**Source records:**
⁂

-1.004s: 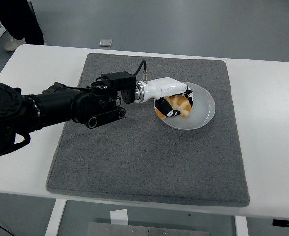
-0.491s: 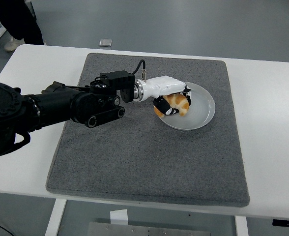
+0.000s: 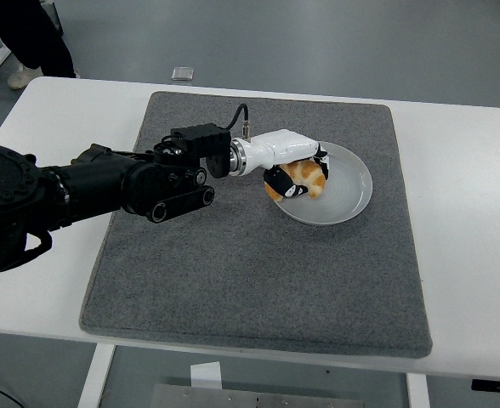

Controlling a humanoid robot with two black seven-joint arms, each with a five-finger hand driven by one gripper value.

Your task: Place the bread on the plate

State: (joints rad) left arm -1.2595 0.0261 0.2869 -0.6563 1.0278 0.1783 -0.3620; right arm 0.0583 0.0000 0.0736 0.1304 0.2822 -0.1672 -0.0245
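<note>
A golden-brown piece of bread [image 3: 305, 178] lies at the left side of a round grey plate [image 3: 348, 191] on the grey mat. My left hand [image 3: 294, 170], white with black fingertips, reaches in from the left and its fingers are curled around the bread, over the plate's left rim. The bread's underside is hidden, so I cannot tell if it rests on the plate. The right arm is out of view.
The grey mat [image 3: 258, 263] covers most of the white table [image 3: 471, 212]. A person's legs [image 3: 33, 34] show at the top left, beyond the table. A small grey square object [image 3: 182, 73] lies on the floor past the far edge.
My left hand with the bread has shifted slightly left and up at the plate's left side. The grasp looks unchanged.
</note>
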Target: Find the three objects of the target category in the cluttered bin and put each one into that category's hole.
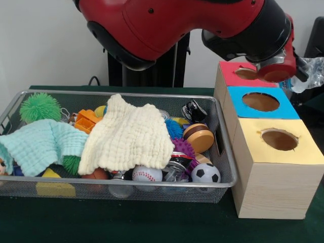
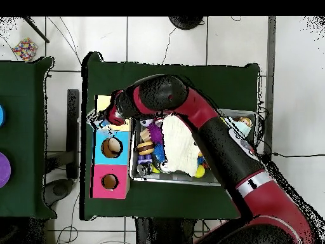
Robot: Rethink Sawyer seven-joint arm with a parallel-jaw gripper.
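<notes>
Above the yellow-topped wooden box [image 2: 101,103], just beside the silver wire-mesh bin [image 1: 229,167], hangs the red-and-black arm's gripper [image 2: 112,118], grip state not discernible, crumpled clear plastic [image 1: 313,73] close by; remaining candidates lie in that bin, partly under a cream waffle cloth [image 1: 129,139].

One camera sits low and close at the table's edge, facing the silver wire-mesh bin [image 1: 223,188] and the row of wooden boxes with red, blue and yellow holed tops [image 1: 280,139]. The other looks straight down from high up, showing the same bin [image 2: 219,182], boxes [image 2: 95,166] and surrounding tiled floor [image 2: 165,38].
</notes>
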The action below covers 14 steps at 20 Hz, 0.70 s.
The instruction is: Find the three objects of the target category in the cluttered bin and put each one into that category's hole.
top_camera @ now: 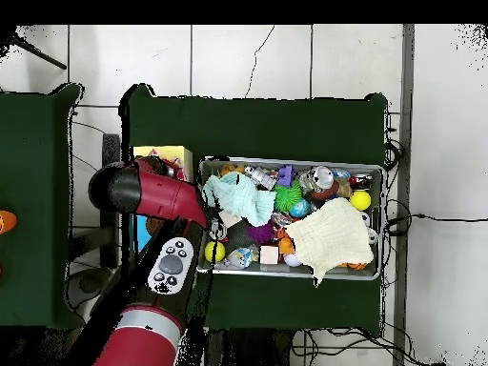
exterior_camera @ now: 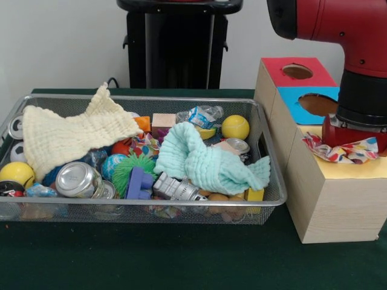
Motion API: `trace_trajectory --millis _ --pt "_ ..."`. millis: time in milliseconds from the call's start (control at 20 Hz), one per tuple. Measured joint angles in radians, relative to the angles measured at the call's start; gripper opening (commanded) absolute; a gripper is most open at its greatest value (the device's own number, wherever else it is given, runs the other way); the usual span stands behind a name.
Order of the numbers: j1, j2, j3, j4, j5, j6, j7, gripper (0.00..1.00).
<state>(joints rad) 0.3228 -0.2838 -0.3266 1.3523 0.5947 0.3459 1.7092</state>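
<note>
A polka-dot cloth (exterior_camera: 344, 151) lay bunched on the yellow-faced cube (exterior_camera: 338, 199) beneath my arm's wrist (fingers hidden, grip untellable), so I judged the drop underway, needing release into its hole.

Gripper fingers hidden behind polka-dot cloth (exterior_camera: 343, 151) on yellow-faced cube (exterior_camera: 338, 199), cube's hole covered by arm (exterior_camera: 361, 90), bin (exterior_camera: 151, 101) contents partly concealed under cream cloth (exterior_camera: 72, 136) and mint cloth (exterior_camera: 205, 160), cubes largely masked by arm overhead.
</note>
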Motion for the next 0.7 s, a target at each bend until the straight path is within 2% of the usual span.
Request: trace_trajectory --millis 250,700 --pt "0.024 0.015 -0.034 -0.011 0.014 0.001 0.009 1.0" --pt "0.023 0.015 -0.034 -0.011 0.015 0.003 0.009 1.0"
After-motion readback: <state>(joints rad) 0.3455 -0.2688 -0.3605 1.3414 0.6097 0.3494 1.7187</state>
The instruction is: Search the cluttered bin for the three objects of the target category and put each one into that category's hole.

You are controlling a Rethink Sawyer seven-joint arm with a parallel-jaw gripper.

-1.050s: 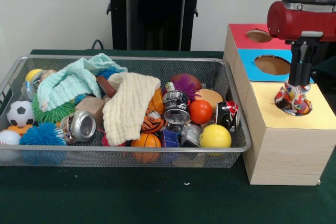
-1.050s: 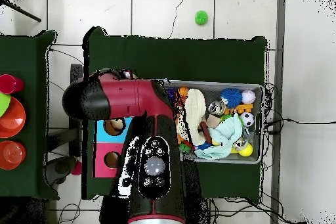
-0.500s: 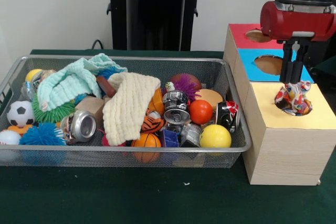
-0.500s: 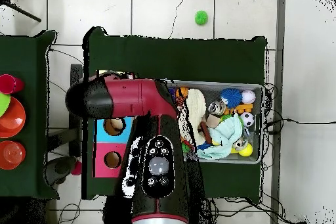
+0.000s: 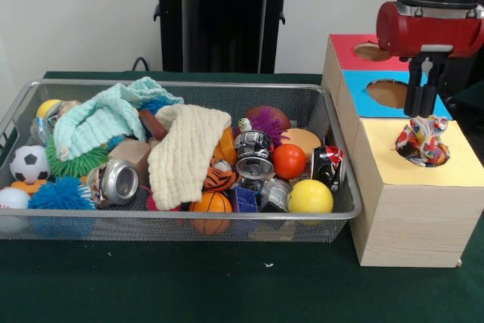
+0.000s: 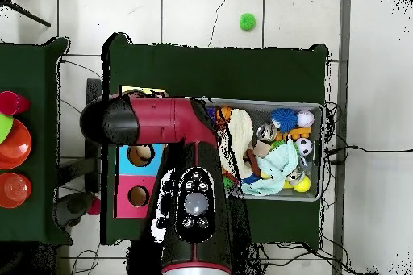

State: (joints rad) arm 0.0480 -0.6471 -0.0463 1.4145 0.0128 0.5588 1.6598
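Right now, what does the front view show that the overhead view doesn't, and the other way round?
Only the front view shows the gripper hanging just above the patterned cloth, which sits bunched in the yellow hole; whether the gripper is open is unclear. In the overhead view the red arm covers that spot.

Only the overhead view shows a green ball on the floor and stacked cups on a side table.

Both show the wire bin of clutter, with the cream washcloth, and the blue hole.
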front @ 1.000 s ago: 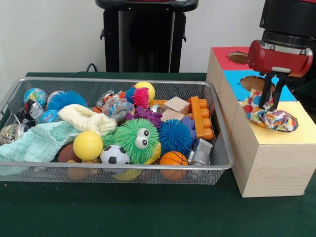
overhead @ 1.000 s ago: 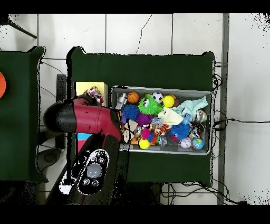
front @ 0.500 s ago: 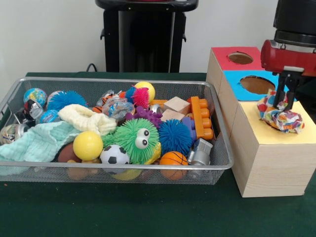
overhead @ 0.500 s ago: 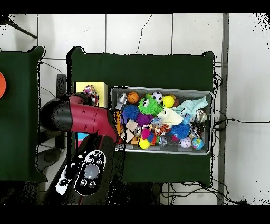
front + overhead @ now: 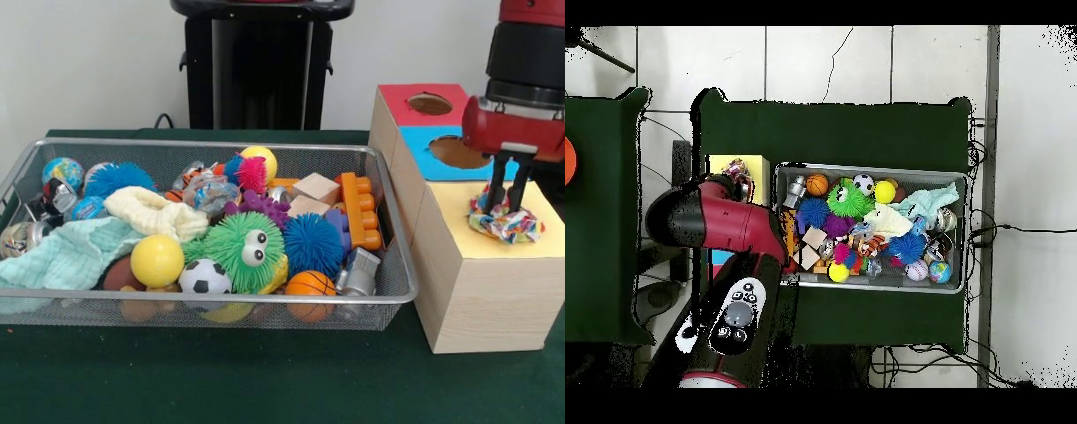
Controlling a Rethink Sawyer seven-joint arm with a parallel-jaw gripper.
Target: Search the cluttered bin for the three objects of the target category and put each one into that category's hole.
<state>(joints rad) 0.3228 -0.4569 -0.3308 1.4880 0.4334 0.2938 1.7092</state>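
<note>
My gripper (image 5: 508,205) stands over the yellow panel (image 5: 459,225) of the near wooden box. It is shut on a white cloth printed with red, blue and yellow patches (image 5: 506,224). The cloth sits low in the yellow panel's hole and covers it; it also shows in the overhead view (image 5: 737,171). The wire mesh bin (image 5: 265,309) stands left of the boxes, full of toys. A mint green cloth (image 5: 66,256) and a cream fluffy cloth (image 5: 154,212) lie at its left end. The bin also shows in the overhead view (image 5: 870,167).
The blue-panelled box (image 5: 424,155) and the red-panelled box (image 5: 402,102) stand behind the yellow one, each with a hole. The bin holds spiky balls, a yellow ball (image 5: 156,261), a soccer ball (image 5: 205,276), wooden and orange blocks. My arm (image 5: 715,222) covers the boxes from above.
My gripper has moved right and down over the yellow panel, and the printed cloth has sunk from a heap on the panel into the hole.
</note>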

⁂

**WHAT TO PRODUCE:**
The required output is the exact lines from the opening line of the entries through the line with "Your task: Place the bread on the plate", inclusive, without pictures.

**FINAL ANSWER:**
-1.004s: 
-0.491s: 
+0.000s: 

Controlling a humanoid robot with two black seven-joint arms, each with a five-finger hand driven by one gripper value.

Your task: Place the bread on the plate

No additional response is required.